After climbing to a 5-year high of 116.2 on Tuesday, the Bank of Japan was seen as one of the few major central banks that has not sanctioned tightening of policy. It rose 0.2%, to 115.94.

It fell by 0.1%, to 1.1300. The two-week low was 1.3535. Risk-sensitive, however, dropped to 0.7236.

The U.S. Federal Reserve will release the from its December meeting later in the day, and will be studied for clues to the central bank’s timetable for rate hikes.

Fed Funds futures indicate that interest rates will rise by May. However, there are increasing expectations that the central banks could act sooner, due to the strong U.S. economy.

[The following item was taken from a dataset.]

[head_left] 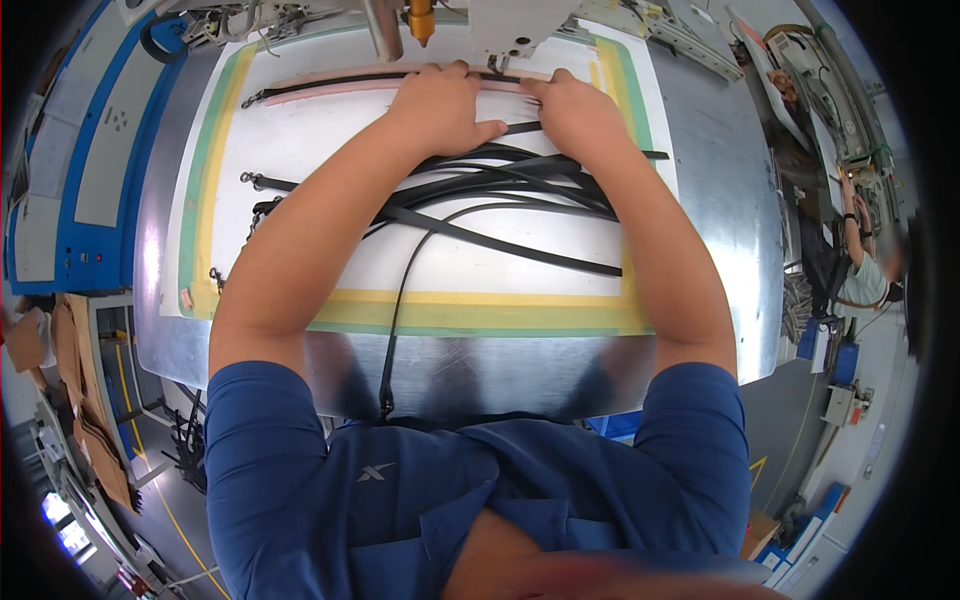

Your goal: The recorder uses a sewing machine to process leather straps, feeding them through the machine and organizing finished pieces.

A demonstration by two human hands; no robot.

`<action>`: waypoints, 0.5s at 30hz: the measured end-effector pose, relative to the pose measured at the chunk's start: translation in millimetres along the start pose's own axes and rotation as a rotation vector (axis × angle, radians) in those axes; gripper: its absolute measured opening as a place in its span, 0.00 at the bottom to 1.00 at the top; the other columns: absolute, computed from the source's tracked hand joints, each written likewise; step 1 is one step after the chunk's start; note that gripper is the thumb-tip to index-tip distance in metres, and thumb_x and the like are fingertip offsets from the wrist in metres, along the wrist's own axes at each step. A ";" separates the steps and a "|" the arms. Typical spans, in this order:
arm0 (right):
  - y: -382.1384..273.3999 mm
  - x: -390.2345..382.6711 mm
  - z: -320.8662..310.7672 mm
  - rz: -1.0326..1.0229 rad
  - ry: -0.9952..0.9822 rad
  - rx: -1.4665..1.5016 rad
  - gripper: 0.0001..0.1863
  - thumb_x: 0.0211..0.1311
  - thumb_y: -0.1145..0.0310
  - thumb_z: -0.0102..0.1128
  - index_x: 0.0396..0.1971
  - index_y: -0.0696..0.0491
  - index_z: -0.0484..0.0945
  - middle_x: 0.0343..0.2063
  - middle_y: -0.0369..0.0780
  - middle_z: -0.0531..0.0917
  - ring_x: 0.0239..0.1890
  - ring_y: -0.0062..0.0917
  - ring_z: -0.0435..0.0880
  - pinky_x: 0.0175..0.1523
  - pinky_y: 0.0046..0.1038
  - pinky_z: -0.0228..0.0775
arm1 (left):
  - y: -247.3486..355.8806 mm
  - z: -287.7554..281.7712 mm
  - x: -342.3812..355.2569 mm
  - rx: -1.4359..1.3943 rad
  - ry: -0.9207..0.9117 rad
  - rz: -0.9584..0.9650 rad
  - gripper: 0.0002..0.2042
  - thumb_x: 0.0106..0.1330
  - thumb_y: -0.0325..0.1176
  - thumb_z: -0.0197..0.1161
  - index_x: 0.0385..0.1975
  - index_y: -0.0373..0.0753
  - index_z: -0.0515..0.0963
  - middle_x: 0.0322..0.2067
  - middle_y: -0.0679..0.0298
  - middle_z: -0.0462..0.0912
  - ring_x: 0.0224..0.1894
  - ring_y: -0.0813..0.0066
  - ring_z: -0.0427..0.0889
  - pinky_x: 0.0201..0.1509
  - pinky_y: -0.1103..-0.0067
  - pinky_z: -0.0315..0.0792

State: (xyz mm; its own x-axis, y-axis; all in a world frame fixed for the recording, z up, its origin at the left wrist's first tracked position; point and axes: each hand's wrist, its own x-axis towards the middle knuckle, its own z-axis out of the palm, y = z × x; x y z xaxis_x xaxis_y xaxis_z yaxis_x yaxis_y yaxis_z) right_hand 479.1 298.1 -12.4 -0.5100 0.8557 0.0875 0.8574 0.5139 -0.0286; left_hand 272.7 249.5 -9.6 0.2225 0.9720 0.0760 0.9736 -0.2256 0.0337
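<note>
Your black strap [330, 82] lies along the far edge of the white, tape-bordered surface [300, 135], its long axis running left to right across your front, with pink edging [290, 94] showing on both sides of it. Your left hand [440, 112] is nearer the end with the metal clasp [252, 99], though that clasp sits well out to its left; your right hand [578, 118] covers the opposite end. Both hands reach the strap from your side, fingertips at it, the left thumb spread away toward the loose pile. You cannot tell from here whether your fingers pinch the strap or merely press it flat. The stretch between your hands runs beneath the machine head [515, 30], whose small foot [497, 64] stands right at the strap, closer to the middle than to either wrist. More loose black straps [470, 185] lie nearer your body, between and under your forearms.
</note>
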 end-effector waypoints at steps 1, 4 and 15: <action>0.2 0.2 -1.1 0.000 0.002 0.002 0.23 0.71 0.70 0.52 0.62 0.37 0.82 0.50 0.43 0.83 0.52 0.40 0.86 0.56 0.41 0.80 | 1.8 1.1 0.6 -0.010 0.028 0.003 0.36 0.65 0.62 0.67 0.61 0.35 0.81 0.58 0.47 0.81 0.59 0.44 0.81 0.64 0.59 0.76; 4.6 -0.5 -1.2 -0.004 -0.008 0.015 0.23 0.71 0.71 0.52 0.62 0.37 0.83 0.49 0.43 0.83 0.52 0.40 0.86 0.56 0.41 0.80 | 6.2 3.5 3.5 0.009 0.014 -0.025 0.35 0.64 0.64 0.66 0.61 0.40 0.82 0.60 0.51 0.80 0.62 0.48 0.80 0.66 0.57 0.73; 48.2 -10.1 7.1 0.002 0.002 0.012 0.21 0.70 0.70 0.53 0.60 0.41 0.83 0.50 0.40 0.84 0.52 0.38 0.86 0.56 0.40 0.80 | 15.4 6.6 14.6 0.028 -0.022 -0.062 0.34 0.65 0.66 0.63 0.61 0.46 0.83 0.59 0.52 0.81 0.61 0.47 0.80 0.66 0.57 0.72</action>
State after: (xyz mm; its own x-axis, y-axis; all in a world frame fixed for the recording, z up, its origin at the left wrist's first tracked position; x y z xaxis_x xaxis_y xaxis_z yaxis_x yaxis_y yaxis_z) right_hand 525.1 314.7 -21.7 -0.5085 0.8564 0.0895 0.8572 0.5133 -0.0408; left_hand 291.3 260.7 -14.6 0.1621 0.9854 0.0522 0.9866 -0.1628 0.0100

The Fed is on track to end its asset-buying program in March, potentially  opening the way for raising rates, after it on Dec. 15 doubled the pace of tapering purchases. 

Also due for release Wednesday will be the data, a closely watched precursor to Friday’s .

edged lower to 4.0398 after Poland’s central bank lifted its benchmark interest rate by 50 basis points on Tuesday, matching December’s hike, as it sought to combat soaring inflation.

“We expect that in the face of a prolonged period of elevated inflation, MPC chair Adam Glapiński will suggest the Council remains open to further monetary tightening this year, which should support the zloty,” said Rafal Benecki, an analyst at ING.